Data on vaccine immunogenicity against SARS-CoV-2 are needed for the 40 million people globally living with HIV who might have less functional immunity and more associated comorbidities than the ...general population. We aimed to explore safety and immunogenicity of the ChAdOx1 nCoV-19 (AZD1222) vaccine in people with HIV.
In this single-arm open-label vaccination substudy within the protocol of the larger phase 2/3 trial COV002, adults aged 18–55 years with HIV were enrolled at two HIV clinics in London, UK. Eligible participants were required to be on antiretroviral therapy (ART), with undetectable plasma HIV viral loads (<50 copies per mL), and CD4 counts of more than 350 cells per μL. A prime-boost regimen of ChAdOx1 nCoV-19, with two doses was given 4–6 weeks apart. The primary outcomes for this substudy were safety and reactogenicity of the vaccine, as determined by serious adverse events and solicited local and systemic reactions. Humoral responses were measured by anti-spike IgG ELISA and antibody-mediated live virus neutralisation. Cell-mediated immune responses were measured by ex-vivo IFN-γ enzyme-linked immunospot assay (ELISpot) and T-cell proliferation. All outcomes were compared with an HIV-uninfected group from the main COV002 study within the same age group and dosing strategy and are reported until day 56 after prime vaccination. Outcomes were analysed in all participants who received both doses and with available samples. The COV002 study is registered with ClinicalTrials.gov, NCT04400838, and is ongoing.
Between Nov 5 and Nov 24, 2020, 54 participants with HIV (all male, median age 42·5 years IQR 37·2–49·8) were enrolled and received two doses of ChAdOx1 nCoV-19. Median CD4 count at enrolment was 694·0 cells per μL (IQR 573·5–859·5).
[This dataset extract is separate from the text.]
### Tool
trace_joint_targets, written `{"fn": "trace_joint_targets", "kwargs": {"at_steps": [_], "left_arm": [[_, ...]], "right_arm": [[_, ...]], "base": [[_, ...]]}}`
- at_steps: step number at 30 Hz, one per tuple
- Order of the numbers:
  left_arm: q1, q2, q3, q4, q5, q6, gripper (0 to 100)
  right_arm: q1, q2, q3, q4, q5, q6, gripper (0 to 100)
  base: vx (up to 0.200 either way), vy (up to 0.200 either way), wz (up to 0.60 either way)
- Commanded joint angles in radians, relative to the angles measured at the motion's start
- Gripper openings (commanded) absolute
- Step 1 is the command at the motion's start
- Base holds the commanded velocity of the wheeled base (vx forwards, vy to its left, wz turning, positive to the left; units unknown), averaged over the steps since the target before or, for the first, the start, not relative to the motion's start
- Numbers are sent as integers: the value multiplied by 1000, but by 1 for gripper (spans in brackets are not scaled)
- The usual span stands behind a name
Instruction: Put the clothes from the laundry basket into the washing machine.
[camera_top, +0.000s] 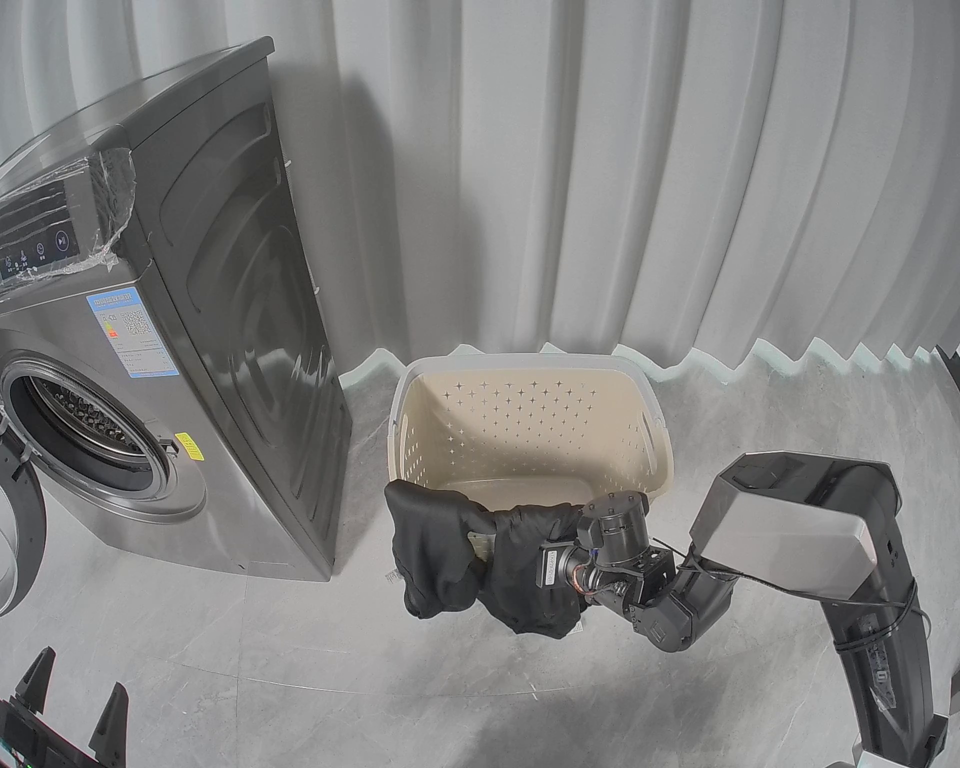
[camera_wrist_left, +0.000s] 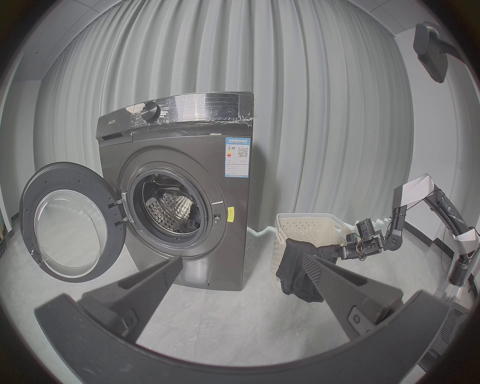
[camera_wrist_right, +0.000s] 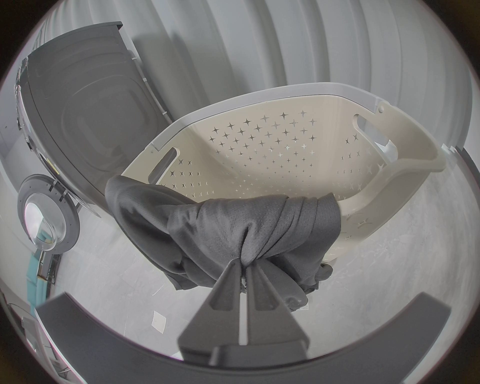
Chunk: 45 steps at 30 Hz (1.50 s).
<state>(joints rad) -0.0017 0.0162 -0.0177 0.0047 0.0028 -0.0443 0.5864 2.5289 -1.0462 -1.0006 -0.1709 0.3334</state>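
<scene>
The dark garment (camera_top: 470, 565) hangs bunched, pinched tight by the right gripper (camera_wrist_right: 243, 267) and draped over the near rim of the laundry basket (camera_top: 530, 362) just beyond it. Well to that gripper's left stands the washing machine (camera_top: 230, 300), its door (camera_wrist_left: 70, 220) wide open. The left gripper (camera_wrist_left: 241, 262) is spread and holds nothing.

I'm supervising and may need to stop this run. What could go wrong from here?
1. The garment lies over the basket rim; pulling it away could drag or tip the basket.
2. The right gripper pinches only a small bunch, so the loose cloth might slip out or trail on the floor.
3. Hanging folds could catch on the open door.
</scene>
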Motion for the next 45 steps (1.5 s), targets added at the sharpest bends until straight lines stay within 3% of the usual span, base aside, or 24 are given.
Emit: {"fn": "trace_joint_targets", "kwargs": {"at_steps": [1, 6, 7, 34, 35, 45], "left_arm": [[0, -16, 16, 0, 2, 0, 100], [0, -16, 16, 0, 2, 0, 100], [0, -16, 16, 0, 2, 0, 100], [0, -16, 16, 0, 2, -2, 100], [0, -16, 16, 0, 2, -2, 100], [0, -16, 16, 0, 2, -2, 100]], "right_arm": [[7, -30, 23, 0, -1, 1, 0], [6, -19, 23, 0, 2, -1, 0], [4, -18, 21, -1, 2, -1, 100], [-5, 40, -81, 4, 8, -22, 100], [-5, 40, -81, 2, 8, -22, 0], [15, 31, -63, -50, 13, -22, 0]], "base": [[0, 0, 0], [0, 0, 0], [0, 0, 0], [0, 0, 0], [0, 0, 0], [0, 0, 0]]}}
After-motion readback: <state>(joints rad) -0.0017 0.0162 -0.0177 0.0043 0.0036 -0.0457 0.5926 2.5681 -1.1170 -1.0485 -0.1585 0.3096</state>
No serious adverse events occurred. Local and systemic reactions occurring during the first 7 days after prime vaccination included pain at the injection site (26 49% of 53 participants with available data), fatigue (25 47%), headache (25 47%), malaise (18 34%), chills (12 23%), muscle ache (19 36%), joint pain (five 9%), and nausea (four 8%), the frequencies of which were similar to the HIV-negative participants. Anti-spike IgG responses by ELISA peaked at day 42 (median 1440 ELISA units EUs; IQR 704–2728; n=50) and were sustained until day 56 (median 941 EUs 531–1445; n=49). We found no correlation between the magnitude of the anti-spike IgG response at day 56 and CD4 cell count (p=0·93) or age (p=0·48). ELISpot and T-cell proliferative responses peaked at day 14 and 28 after prime dose and were sustained to day 56. Compared with participants without HIV, we found no difference in magnitude or persistence of SARS-CoV-2 spike-specific humoral or cellular responses (p>0·05 for all analyses).
In this study of people with HIV, ChAdOx1 nCoV-19 was safe and immunogenic, supporting vaccination for those well controlled on ART.
UK Research and Innovation, National Institutes for Health Research (NIHR), Coalition for Epidemic Preparedness Innovations, NIHR Oxford Biomedical Research Centre, Thames Valley and South Midland's NIHR Clinical Research Network, and AstraZeneca.